Segment Start: PROVIDED MATERIAL

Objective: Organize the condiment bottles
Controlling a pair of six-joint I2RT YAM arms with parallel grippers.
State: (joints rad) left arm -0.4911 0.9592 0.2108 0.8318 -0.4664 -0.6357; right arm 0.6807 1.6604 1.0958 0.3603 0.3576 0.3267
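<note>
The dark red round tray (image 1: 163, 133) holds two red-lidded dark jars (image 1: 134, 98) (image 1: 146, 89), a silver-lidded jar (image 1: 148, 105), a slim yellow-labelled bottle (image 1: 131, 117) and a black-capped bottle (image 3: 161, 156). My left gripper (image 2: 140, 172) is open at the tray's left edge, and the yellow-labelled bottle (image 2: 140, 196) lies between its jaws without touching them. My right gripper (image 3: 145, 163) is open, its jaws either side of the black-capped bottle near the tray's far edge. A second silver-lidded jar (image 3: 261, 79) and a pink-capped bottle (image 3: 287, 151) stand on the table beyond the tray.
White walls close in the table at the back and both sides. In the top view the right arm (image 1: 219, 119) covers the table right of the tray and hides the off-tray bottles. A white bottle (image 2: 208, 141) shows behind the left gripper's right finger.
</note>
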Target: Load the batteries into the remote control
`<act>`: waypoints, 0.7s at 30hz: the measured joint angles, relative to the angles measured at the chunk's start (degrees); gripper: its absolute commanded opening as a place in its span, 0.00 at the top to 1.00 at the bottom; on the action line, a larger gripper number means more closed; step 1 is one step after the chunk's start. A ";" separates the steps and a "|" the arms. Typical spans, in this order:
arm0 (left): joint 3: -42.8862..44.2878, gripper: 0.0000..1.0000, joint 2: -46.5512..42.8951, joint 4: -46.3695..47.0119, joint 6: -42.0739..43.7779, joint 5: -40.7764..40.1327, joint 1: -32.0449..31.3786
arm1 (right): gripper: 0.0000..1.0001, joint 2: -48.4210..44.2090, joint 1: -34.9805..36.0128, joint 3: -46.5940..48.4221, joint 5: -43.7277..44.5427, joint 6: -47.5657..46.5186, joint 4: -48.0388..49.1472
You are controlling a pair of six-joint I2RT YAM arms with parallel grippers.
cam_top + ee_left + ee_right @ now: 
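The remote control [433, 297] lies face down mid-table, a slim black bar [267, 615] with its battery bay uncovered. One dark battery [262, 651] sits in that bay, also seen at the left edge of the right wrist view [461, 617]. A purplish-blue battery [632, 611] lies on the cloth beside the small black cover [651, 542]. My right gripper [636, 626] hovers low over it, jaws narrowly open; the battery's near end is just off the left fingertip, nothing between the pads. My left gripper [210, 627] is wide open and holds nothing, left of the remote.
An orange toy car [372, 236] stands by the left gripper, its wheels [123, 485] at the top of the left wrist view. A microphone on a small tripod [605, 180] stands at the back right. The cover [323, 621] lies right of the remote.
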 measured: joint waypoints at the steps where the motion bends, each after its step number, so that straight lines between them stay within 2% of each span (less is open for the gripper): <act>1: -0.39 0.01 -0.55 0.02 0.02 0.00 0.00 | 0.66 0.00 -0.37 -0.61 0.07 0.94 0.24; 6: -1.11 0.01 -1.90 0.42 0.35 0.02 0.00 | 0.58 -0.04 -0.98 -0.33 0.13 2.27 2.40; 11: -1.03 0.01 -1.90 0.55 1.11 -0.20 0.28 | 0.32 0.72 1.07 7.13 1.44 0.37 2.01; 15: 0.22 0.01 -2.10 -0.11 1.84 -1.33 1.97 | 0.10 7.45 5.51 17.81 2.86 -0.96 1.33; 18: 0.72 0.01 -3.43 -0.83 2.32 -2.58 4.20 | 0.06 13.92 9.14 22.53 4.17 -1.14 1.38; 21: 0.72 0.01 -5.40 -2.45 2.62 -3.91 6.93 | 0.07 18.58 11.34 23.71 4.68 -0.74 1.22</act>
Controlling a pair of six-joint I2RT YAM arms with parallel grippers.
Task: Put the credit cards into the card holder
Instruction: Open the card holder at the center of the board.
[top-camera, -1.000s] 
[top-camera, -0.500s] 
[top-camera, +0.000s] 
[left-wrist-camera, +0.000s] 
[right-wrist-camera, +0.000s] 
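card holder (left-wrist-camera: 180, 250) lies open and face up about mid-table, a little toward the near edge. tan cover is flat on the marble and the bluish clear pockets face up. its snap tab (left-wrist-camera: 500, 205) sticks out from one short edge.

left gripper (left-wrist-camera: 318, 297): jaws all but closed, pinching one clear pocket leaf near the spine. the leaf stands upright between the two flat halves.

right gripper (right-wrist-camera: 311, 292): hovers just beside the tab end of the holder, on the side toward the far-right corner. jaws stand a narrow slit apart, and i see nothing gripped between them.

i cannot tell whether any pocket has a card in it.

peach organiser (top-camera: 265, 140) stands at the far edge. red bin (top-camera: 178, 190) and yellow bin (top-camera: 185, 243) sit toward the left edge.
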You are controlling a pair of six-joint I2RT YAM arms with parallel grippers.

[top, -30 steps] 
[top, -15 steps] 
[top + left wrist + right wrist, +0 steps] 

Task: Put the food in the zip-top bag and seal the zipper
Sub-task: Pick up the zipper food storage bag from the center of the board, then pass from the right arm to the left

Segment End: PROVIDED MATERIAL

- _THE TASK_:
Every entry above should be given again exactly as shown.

- _EXERCISE SOLUTION_:
Objective: Organize the condiment bottles
Controlling a pair of six-joint I2RT YAM arms with parallel grippers.
State: (joints rad) left arm -0.4911 0.9592 0.2108 0.8318 -0.4664 -0.6357; right arm 0.6807 1.6604 1.0958 0.3603 0.3576 0.3267
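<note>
The dark red round tray (image 1: 163, 133) holds two red-lidded dark jars (image 1: 134, 98) (image 1: 146, 89), a silver-lidded jar (image 1: 148, 105), a slim yellow-labelled bottle (image 1: 131, 117) and a black-capped bottle (image 3: 161, 156). My left gripper (image 2: 140, 172) is open at the tray's left edge, and the yellow-labelled bottle (image 2: 140, 196) lies between its jaws without touching them. My right gripper (image 3: 145, 163) is open, its jaws either side of the black-capped bottle near the tray's far edge. A second silver-lidded jar (image 3: 261, 79) and a pink-capped bottle (image 3: 287, 151) stand on the table beyond the tray.
White walls close in the table at the back and both sides. In the top view the right arm (image 1: 219, 119) covers the table right of the tray and hides the off-tray bottles. A white bottle (image 2: 208, 141) shows behind the left gripper's right finger.
</note>
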Target: Load the batteries into the remote control
`<act>`: waypoints, 0.7s at 30hz: the measured joint angles, relative to the angles measured at the chunk's start (degrees); gripper: its absolute commanded opening as a place in its span, 0.00 at the top to 1.00 at the bottom; on the action line, a larger gripper number means more closed; step 1 is one step after the chunk's start. A ";" separates the steps and a "|" the arms. Typical spans, in this order:
arm0 (left): joint 3: -42.8862..44.2878, gripper: 0.0000..1.0000, joint 2: -46.5512..42.8951, joint 4: -46.3695..47.0119, joint 6: -42.0739..43.7779, joint 5: -40.7764..40.1327, joint 1: -32.0449..31.3786
arm1 (right): gripper: 0.0000..1.0001, joint 2: -48.4210..44.2090, joint 1: -34.9805..36.0128, joint 3: -46.5940..48.4221, joint 5: -43.7277..44.5427, joint 6: -47.5657..46.5186, joint 4: -48.0388..49.1472
You are controlling a pair of six-joint I2RT YAM arms with parallel grippers.
cam_top + ee_left + ee_right @ now: 
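The remote control [433, 297] lies face down mid-table, a slim black bar [267, 615] with its battery bay uncovered. One dark battery [262, 651] sits in that bay, also seen at the left edge of the right wrist view [461, 617]. A purplish-blue battery [632, 611] lies on the cloth beside the small black cover [651, 542]. My right gripper [636, 626] hovers low over it, jaws narrowly open; the battery's near end is just off the left fingertip, nothing between the pads. My left gripper [210, 627] is wide open and holds nothing, left of the remote.
An orange toy car [372, 236] stands by the left gripper, its wheels [123, 485] at the top of the left wrist view. A microphone on a small tripod [605, 180] stands at the back right. The cover [323, 621] lies right of the remote.
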 measured: joint waypoints at the steps where the motion bends, each after its step number, so that straight lines between them stay within 2% of each span (less is open for the gripper): <act>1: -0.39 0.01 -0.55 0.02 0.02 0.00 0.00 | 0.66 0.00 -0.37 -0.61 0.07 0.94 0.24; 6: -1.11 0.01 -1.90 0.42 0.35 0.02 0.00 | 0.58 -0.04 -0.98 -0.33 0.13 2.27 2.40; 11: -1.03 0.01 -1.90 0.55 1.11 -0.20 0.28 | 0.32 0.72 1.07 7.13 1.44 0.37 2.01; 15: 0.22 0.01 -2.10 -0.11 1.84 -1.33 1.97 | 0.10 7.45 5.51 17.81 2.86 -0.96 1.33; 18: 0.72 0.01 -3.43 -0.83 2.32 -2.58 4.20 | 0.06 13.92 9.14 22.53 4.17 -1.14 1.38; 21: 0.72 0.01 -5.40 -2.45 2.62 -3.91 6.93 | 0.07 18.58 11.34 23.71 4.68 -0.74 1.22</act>
Controlling a pair of six-joint I2RT YAM arms with parallel grippers.
Task: Put the credit cards into the card holder
Instruction: Open the card holder at the center of the board.
[top-camera, -1.000s] 
[top-camera, -0.500s] 
[top-camera, +0.000s] 
[left-wrist-camera, +0.000s] 
[right-wrist-camera, +0.000s] 
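card holder (left-wrist-camera: 180, 250) lies open and face up about mid-table, a little toward the near edge. tan cover is flat on the marble and the bluish clear pockets face up. its snap tab (left-wrist-camera: 500, 205) sticks out from one short edge.

left gripper (left-wrist-camera: 318, 297): jaws all but closed, pinching one clear pocket leaf near the spine. the leaf stands upright between the two flat halves.

right gripper (right-wrist-camera: 311, 292): hovers just beside the tab end of the holder, on the side toward the far-right corner. jaws stand a narrow slit apart, and i see nothing gripped between them.

i cannot tell whether any pocket has a card in it.

peach organiser (top-camera: 265, 140) stands at the far edge. red bin (top-camera: 178, 190) and yellow bin (top-camera: 185, 243) sit toward the left edge.
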You are controlling a pair of six-joint I2RT YAM arms with parallel grippers.

[top, -30 steps] 
[top, -15 steps] 
[top + left wrist + right wrist, +0 steps] 

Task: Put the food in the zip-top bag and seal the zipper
Sub-task: Pick up the zipper food storage bag from the center of the board, then pass from the right arm to the left

This completes the answer.